Yes, you can do a link.

For this Forum, before you can create content with links, you must first meet the minimum requirements
Minimum Requirements
The number of posts you have created must exceed: 2 (Yours: 21)
The number of Likes you've received must exceed: 1 (Yours: 5)
The Likeost Ratio must exceed: 0% (Yours: 24%)
The number of days you have been registered must exceed: 1 (Yours: 1)


----------



## iumichael (Sep 3, 2014)

Brady said:


> The standard deduction amount for 2014 is $6,200 for single individual and married filing separately. Assuming a person is only claiming miles and not other business deductions (glow sticks for example in this case), they would need to drive 11,071 miles for Uber a year (average of 213 miles/week) in order to benefit from itemizing deductions rather than taking the standard. In reality, most ride share drivers can benefit from other "below the line" deductions both business related and personal further lowering the amount of miles necessary to make itemized deductions preferable to taking the standard one.
> 
> You are correct in stating the gas receipts are worthless except as backup to one's mileage keeping records in case of an audit. Almost everyone is better claiming the 56 cent/mile than itemizing actual gasoline costs. Even a vehicle getting a poor 15 mpg is only using 20 cents/mile when gas is at $3/gallon. Of course, that mileage deduction also prevents a taxpayer from claiming other vehicle maintenance expenses such as tires, brakes, car washes, etc. But still, those expenses are almost always far less than gas as a cost of operating, especially on a vehicle less than 10 years old.
> 
> ...


Wait - we're operating as independent contractors for Uber. That's as a business, be it a sole proprietor (Schedule C), LLC, or corporation. You're referring to the standard personal deduction amount ($6,200 for single or married filing separately). You can claim that $6,200 standard deduction OR itemize on Schedule A other _personal_ expenses like mortgage interest, property taxes on your home, etc. I plan to file my Uber income and expenses as a Schedule C sole proprietorship for this tax year. You take the income from the Uber 1099 and deduct expenses incurred as part of the business on Schedule C. I will deduct 56 cents per mile for all miles driven while the app was online. I will deduct some percentage of my monthly cell phone bill. You get to deduct the employer share of the self-employment tax (filed on Schedule SE if you're a sole proprietor). I don't provide water or candy, but if I did I would deduct this as well.
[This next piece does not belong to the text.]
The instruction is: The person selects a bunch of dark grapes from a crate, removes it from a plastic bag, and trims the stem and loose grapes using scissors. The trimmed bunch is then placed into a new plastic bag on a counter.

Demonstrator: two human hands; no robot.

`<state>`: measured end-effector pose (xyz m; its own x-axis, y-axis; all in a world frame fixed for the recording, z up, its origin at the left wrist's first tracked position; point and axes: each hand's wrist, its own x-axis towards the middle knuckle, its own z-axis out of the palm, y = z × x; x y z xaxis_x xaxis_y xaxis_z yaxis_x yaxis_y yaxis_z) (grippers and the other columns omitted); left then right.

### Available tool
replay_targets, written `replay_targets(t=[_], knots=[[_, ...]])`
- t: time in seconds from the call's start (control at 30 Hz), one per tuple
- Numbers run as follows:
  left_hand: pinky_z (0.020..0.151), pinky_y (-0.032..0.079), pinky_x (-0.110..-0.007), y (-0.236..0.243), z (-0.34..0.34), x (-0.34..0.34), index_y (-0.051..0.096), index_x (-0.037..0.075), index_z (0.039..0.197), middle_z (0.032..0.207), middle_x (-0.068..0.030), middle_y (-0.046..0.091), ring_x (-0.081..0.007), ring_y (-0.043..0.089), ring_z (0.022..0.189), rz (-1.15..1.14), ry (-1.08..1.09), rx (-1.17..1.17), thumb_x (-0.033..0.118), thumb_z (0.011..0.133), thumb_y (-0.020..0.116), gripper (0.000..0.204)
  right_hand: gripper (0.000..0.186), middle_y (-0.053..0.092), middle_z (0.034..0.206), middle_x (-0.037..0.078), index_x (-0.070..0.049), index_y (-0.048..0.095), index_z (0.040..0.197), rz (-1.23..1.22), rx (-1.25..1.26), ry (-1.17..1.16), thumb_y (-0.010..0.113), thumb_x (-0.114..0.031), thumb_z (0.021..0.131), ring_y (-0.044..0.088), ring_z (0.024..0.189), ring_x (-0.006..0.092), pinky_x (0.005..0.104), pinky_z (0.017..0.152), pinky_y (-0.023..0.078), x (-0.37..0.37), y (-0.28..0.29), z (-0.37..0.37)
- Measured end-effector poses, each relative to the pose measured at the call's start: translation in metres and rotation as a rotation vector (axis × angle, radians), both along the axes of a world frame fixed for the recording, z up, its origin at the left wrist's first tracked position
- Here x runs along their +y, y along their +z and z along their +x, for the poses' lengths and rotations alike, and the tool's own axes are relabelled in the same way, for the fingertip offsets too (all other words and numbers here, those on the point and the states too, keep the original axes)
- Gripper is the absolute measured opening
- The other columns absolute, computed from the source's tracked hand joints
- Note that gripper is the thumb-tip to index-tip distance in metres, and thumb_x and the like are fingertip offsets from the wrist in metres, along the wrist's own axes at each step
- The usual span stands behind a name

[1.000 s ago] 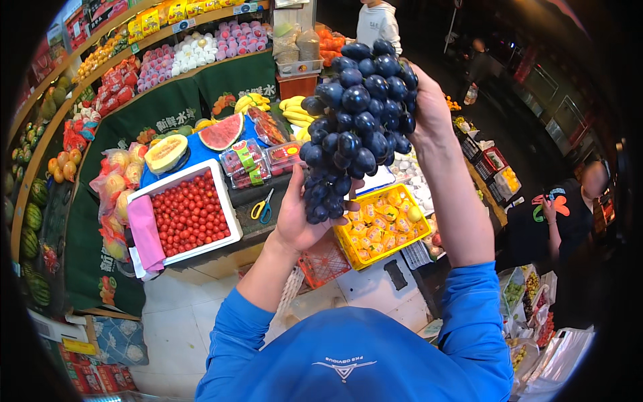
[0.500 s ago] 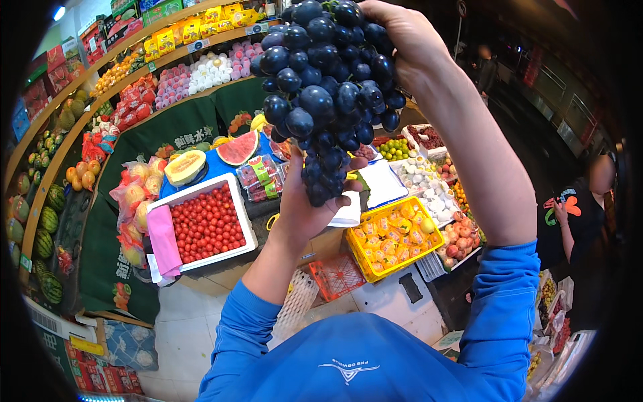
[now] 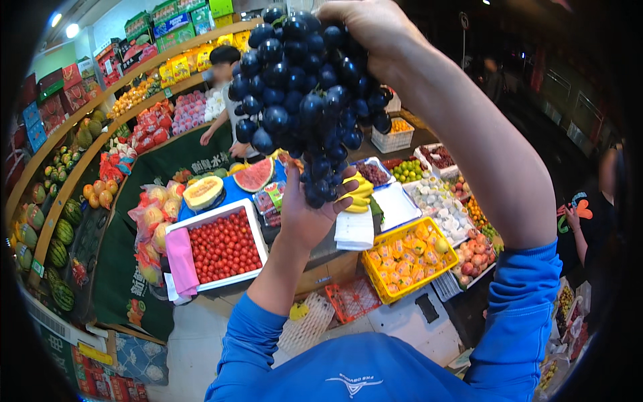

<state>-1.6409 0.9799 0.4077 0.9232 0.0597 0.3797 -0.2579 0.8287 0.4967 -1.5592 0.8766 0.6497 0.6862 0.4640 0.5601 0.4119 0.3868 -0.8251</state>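
Observation:
A large bunch of dark blue-black grapes hangs upright in front of me, high in the view. My right hand holds it at the top, where the stem end is; its fingertips are partly hidden behind the fruit. My left hand cups the narrow lower tip from below, thumb on one side and curled fingers on the other. Below it stand a white foam box of small red tomatoes and a yellow crate of wrapped orange fruit.
Bananas, a cut watermelon and a halved melon lie on the display behind. A person stands behind it at the back left; another is at the far right. Fruit shelves curve along the left.
The view has shifted, and the grapes now sit slightly farther left in it. Bananas and a person at the back have come into sight. Both hands keep their hold.

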Motion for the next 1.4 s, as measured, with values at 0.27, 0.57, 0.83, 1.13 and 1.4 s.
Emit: replay_targets(t=[0.27,0.57,0.83,1.13,1.4], knots=[[0.110,0.045,-0.044,0.007,-0.006,0.013,0.056,0.011,0.134,0.138,-0.0129,0.058,-0.0266,0.054,0.132,0.121,0.489,0.015,0.055,0.105,0.046,0.054,0.028,0.073,0.094,0.018,0.012,0.071,0.104,-0.116,0.002,-0.013,0.074,-0.013,0.089,0.071,0.082,0.0209,0.0356,0.079,0.057,-0.007,0.006,-0.015],[0.117,0.035,-0.049,0.005,-0.009,0.024,0.048,0.010,0.145,0.143,-0.0121,0.054,-0.0279,0.049,0.136,0.079,0.466,0.066,0.050,0.110,0.032,0.055,0.022,0.074,0.092,0.015,0.006,0.075,0.102,-0.240,-0.098,-0.100,0.073,-0.013,0.091,0.070,0.083,0.0186,0.0348,0.081,0.056,-0.010,-0.001,-0.014],[0.107,0.046,-0.047,0.001,-0.005,0.026,0.052,0.018,0.140,0.138,-0.0059,0.059,-0.0240,0.059,0.125,0.100,0.572,-0.021,0.041,0.111,0.034,0.042,0.019,0.073,0.084,0.011,0.004,0.078,0.096,-0.285,-0.260,-0.153,0.072,-0.013,0.090,0.069,0.074,0.0139,0.0300,0.075,0.056,-0.011,-0.010,-0.002],[0.104,0.048,-0.042,0.005,-0.010,0.027,0.055,0.010,0.136,0.133,-0.0045,0.062,-0.0187,0.061,0.119,0.215,0.829,-0.100,0.037,0.111,0.040,0.040,0.037,0.073,0.111,0.017,0.003,0.073,0.118,-0.396,-0.308,-0.251,0.074,-0.025,0.095,0.071,0.102,0.0241,0.0333,0.094,0.056,-0.006,-0.011,0.003],[0.100,0.048,-0.037,0.009,-0.013,0.023,0.057,0.006,0.132,0.126,-0.0064,0.065,-0.0164,0.061,0.117,0.280,1.046,-0.101,0.039,0.111,0.043,0.042,0.041,0.073,0.108,0.018,0.004,0.075,0.113,-0.376,-0.415,-0.325,0.079,-0.030,0.090,0.072,0.098,0.0228,0.0301,0.087,0.057,0.003,-0.006,0.010]])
I will be deducting every damn thing I can think of, because I will be paying about 44% total in taxes (25% fed, 3.4% state, 1.1% local, ~14% SSI & Medicare) on any "profit" I make while Ubering.


----------



## pengduck (Sep 26, 2014)

Desert Driver said:


> pengduck - if you're so displeased with Uber, maybe you would be happier if you didn't drive for them any longer. You may wish to consider such an option.
> 
> No need to thank me.


Desert driver I think the sun has fried your brain. This forum is for all to vent their frustrations at the bs Uber pulls on us. I do this full time so I can work when I want to. Wait till they start taking your money and screwing you over. Then you will see what I'm talking about.


----------



## NWAüber (Sep 11, 2014)

pengduck said:


> Desert driver I think the sun has fried your brain. This forum is for all to vent their frustrations at the bs Uber pulls on us. I do this full time so I can work when I want to. Wait till they start taking your money and screwing you over. Then you will see what I'm talking about.


I think that he (Desert Driver) makes a perfectly valid point.


----------



## Desert Driver (Nov 9, 2014)

pengduck said:


> Desert driver I think the sun has fried your brain. This forum is for all to vent their frustrations at the bs Uber pulls on us. I do this full time so I can work when I want to. Wait till they start taking your money and screwing you over. Then you will see what I'm talking about.
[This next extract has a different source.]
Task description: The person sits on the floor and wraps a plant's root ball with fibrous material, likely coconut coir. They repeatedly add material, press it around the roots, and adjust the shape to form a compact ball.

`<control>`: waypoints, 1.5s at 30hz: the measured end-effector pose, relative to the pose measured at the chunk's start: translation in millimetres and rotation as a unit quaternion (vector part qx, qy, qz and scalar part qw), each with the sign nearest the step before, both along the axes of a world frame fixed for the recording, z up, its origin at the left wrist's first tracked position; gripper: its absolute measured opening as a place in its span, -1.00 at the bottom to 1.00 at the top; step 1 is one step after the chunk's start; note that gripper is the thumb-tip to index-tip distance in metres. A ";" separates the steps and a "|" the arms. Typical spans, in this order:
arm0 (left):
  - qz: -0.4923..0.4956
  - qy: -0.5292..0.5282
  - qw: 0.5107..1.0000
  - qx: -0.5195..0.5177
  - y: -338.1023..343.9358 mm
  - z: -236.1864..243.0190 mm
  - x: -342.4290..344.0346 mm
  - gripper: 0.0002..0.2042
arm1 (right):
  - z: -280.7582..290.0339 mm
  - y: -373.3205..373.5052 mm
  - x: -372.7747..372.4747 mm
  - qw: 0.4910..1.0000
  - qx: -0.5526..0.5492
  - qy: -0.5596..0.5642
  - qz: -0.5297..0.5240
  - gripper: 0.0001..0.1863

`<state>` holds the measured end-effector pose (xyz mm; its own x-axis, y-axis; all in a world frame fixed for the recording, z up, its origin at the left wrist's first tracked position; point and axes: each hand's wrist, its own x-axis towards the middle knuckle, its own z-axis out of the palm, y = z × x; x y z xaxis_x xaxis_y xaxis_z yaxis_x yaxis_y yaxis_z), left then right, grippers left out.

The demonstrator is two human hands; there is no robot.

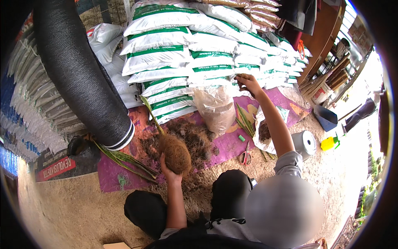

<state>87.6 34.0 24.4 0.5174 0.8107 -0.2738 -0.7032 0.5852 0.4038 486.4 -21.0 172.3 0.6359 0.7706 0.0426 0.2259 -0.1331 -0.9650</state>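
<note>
My left hand (pixel 170 173) cups a brown ball of coconut fibre (pixel 175 154) from below and its left side. A long green leaf (pixel 151 114) with pale edges rises from the top of the ball. Raised ahead on the right, my right hand (pixel 248 84) has its fingers bent and pressed together; whatever they pinch is too small to make out. Just left of and below that hand stands a clear plastic bag (pixel 216 110). Loose coconut fibre and dark soil (pixel 195 139) lie heaped behind the ball, on a purple patterned mat (pixel 224 151).
White-and-green sacks (pixel 166 54) are stacked behind the mat. A black mesh roll (pixel 83 70) leans in from the left. Cut leaves (pixel 128 159), scissors (pixel 245 157), an open white bag (pixel 265 130), a white pot (pixel 304 144) and a yellow spray bottle (pixel 328 143) lie around.
</note>
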 end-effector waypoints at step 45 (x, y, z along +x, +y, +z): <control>0.036 -0.078 0.990 0.112 -53.2 52.7 -54.7 -0.43 | -35.2 -50.4 -340.4 0.922 0.179 -0.288 0.185 -0.42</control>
<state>32.9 -19.1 77.2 0.4779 0.8784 -0.0055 -0.8036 0.4397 0.4012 146.0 -71.3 137.1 0.1255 0.8012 0.5850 0.6811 0.3592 -0.6380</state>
Again though, Peng, if you dislike it so much you may want to consider something less stressful like working at Home Depot or bagging groceries. You wouldn't experience the level of frustration that you evidently experience driving for Uber.

Anything else I can help you with, or are you good for now?


----------



## NWAüber (Sep 11, 2014)

Desert Driver said:


> Again though, Peng, if you dislike it so much you may want to consider something less stressful like working at Home Depot or bagging groceries. You wouldn't experience the level of frustration that you evidently experience driving for Uber.
> 
> Anything else I can help you with, or are you good for now?
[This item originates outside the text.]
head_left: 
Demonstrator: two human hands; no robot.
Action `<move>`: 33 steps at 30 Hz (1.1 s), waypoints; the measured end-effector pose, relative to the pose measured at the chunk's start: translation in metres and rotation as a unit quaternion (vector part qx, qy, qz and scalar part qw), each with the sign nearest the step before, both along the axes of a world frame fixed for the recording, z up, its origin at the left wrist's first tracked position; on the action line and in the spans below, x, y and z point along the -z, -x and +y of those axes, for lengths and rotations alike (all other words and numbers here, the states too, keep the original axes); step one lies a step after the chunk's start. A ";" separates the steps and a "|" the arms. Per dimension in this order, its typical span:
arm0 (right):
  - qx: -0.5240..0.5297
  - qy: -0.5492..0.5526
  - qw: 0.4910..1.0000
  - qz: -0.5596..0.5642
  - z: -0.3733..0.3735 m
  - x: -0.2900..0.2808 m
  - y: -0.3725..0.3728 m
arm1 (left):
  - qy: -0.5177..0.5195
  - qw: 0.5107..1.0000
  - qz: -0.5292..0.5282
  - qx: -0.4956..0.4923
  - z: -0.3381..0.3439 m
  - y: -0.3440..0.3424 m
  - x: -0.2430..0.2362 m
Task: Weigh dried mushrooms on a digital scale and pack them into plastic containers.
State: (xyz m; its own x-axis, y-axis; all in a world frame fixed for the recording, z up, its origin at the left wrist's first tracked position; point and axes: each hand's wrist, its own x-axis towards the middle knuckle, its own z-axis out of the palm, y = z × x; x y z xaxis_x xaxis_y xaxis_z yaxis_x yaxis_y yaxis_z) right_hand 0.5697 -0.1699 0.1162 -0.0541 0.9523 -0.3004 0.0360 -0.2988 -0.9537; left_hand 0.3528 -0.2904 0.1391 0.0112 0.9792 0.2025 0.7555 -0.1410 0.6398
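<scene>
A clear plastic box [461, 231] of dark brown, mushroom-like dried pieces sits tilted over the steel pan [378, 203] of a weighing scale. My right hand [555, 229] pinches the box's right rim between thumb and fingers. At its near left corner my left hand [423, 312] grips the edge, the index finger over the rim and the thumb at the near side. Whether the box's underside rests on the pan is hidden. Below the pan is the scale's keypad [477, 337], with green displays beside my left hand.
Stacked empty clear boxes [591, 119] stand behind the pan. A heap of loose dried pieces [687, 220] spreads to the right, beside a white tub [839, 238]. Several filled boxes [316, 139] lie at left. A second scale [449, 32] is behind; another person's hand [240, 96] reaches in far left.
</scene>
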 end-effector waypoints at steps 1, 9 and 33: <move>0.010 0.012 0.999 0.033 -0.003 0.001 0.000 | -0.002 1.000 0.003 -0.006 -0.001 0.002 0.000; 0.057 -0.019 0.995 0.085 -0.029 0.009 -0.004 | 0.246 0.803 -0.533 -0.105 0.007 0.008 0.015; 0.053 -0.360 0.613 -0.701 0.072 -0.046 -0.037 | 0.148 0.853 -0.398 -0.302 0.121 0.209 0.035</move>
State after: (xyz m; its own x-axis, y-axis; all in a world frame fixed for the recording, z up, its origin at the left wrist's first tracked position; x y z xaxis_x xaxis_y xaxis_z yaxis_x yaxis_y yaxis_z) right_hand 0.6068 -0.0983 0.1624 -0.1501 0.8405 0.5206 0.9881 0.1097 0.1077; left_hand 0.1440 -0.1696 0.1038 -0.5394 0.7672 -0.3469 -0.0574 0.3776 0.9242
You can't reason with the unreasonable.


----------



## Piotrowski (Sep 9, 2014)

As for the IRS and the mileage deduction, there are some things to keep in mind. You can't go back and forth (standard mileage deduction vs expenses). If you do it one way one year, you can't do it the other way the next. Next you MUST keep logs showing your personal use vs. business use, unless you claim that this car is 100% used only for business and NEVER personal use. There are other mileage deductions that you can take, for example you can deduct mileage costs related to going to see a doctor. Beyond that if you are using your own phone, you can deduct that cost too. There is no one who is NOT using their own phone even if you use Uber's. (you text or call customers don't you?) For my other business I deduct my home office expense, as that is clear I use it, but you might be able to deduct that here too. If you meet up with another driver over lunch to discuss business, you can deduct part of the cost of that meal. I could go on but trust me, it's more than you guys think and if you don't have someone pointing these out to you, you need to find a tax guy that will.


----------



## Desert Driver (Nov 9, 2014)

Piotrowski said:


> As for the IRS and the mileage deduction, there are some things to keep in mind. You can't go back and forth (standard mileage deduction vs expenses). If you do it one way one year, you can't do it the other way the next. Next you MUST keep logs showing your personal use vs. business use, unless you claim that this car is 100% used only for business and NEVER personal use. There are other mileage deductions that you can take, for example you can deduct mileage costs related to going to see a doctor. Beyond that if you are using your own phone, you can deduct that cost too. There is no one who is NOT using their own phone even if you use Uber's. (you text or call customers don't you?) For my other business I deduct my home office expense, as that is clear I use it, but you might be able to deduct that here too. If you meet up with another driver over lunch to discuss business, you can deduct part of the cost of that meal. I could go on but trust me, it's more than you guys think and if you don't have someone pointing these out to you, you need to find a tax guy that will.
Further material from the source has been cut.